How to complete this task - Filter the material below down to the lines containing the word "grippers".

Dataset extract -

--

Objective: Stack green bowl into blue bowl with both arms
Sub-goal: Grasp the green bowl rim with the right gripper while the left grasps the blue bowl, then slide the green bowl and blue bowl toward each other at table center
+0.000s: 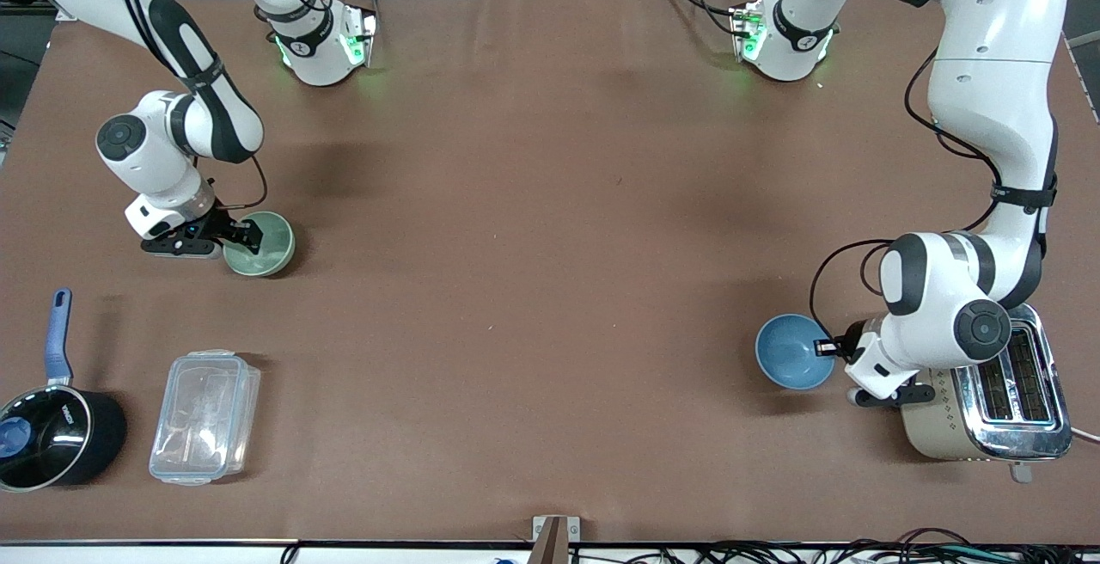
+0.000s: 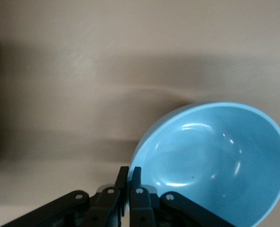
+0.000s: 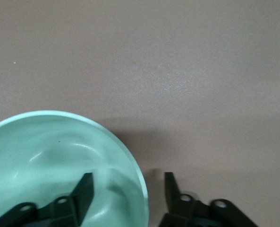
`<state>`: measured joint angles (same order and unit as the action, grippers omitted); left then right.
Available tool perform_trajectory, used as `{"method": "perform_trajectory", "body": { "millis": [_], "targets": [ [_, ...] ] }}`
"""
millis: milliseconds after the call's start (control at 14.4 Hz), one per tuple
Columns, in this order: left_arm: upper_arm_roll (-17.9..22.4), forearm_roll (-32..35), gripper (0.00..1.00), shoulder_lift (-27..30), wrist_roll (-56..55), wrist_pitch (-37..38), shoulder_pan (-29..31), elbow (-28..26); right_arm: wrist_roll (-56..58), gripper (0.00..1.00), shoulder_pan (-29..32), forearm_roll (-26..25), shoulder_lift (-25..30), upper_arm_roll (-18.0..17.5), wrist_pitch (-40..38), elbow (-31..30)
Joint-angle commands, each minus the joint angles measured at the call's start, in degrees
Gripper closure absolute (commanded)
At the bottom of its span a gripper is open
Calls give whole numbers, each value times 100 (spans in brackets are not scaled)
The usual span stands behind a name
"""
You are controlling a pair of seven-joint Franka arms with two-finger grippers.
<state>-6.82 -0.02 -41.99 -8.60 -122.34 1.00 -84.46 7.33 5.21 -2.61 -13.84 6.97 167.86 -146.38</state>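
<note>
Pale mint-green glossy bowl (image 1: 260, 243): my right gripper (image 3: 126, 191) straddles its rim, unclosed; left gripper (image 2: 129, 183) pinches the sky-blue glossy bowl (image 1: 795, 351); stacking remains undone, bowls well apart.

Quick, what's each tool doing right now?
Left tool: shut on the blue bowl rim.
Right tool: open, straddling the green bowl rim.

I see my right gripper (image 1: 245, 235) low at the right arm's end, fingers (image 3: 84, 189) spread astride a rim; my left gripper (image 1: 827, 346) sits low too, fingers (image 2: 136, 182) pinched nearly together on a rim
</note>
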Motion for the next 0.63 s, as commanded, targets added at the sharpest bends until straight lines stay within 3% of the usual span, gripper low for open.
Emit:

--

Response to this exercise -
`<state>`: measured joint angles (same order and unit as the action, grippers omitted); left then right.
You are controlling a pair of seven-joint Franka arms with two-finger grippers.

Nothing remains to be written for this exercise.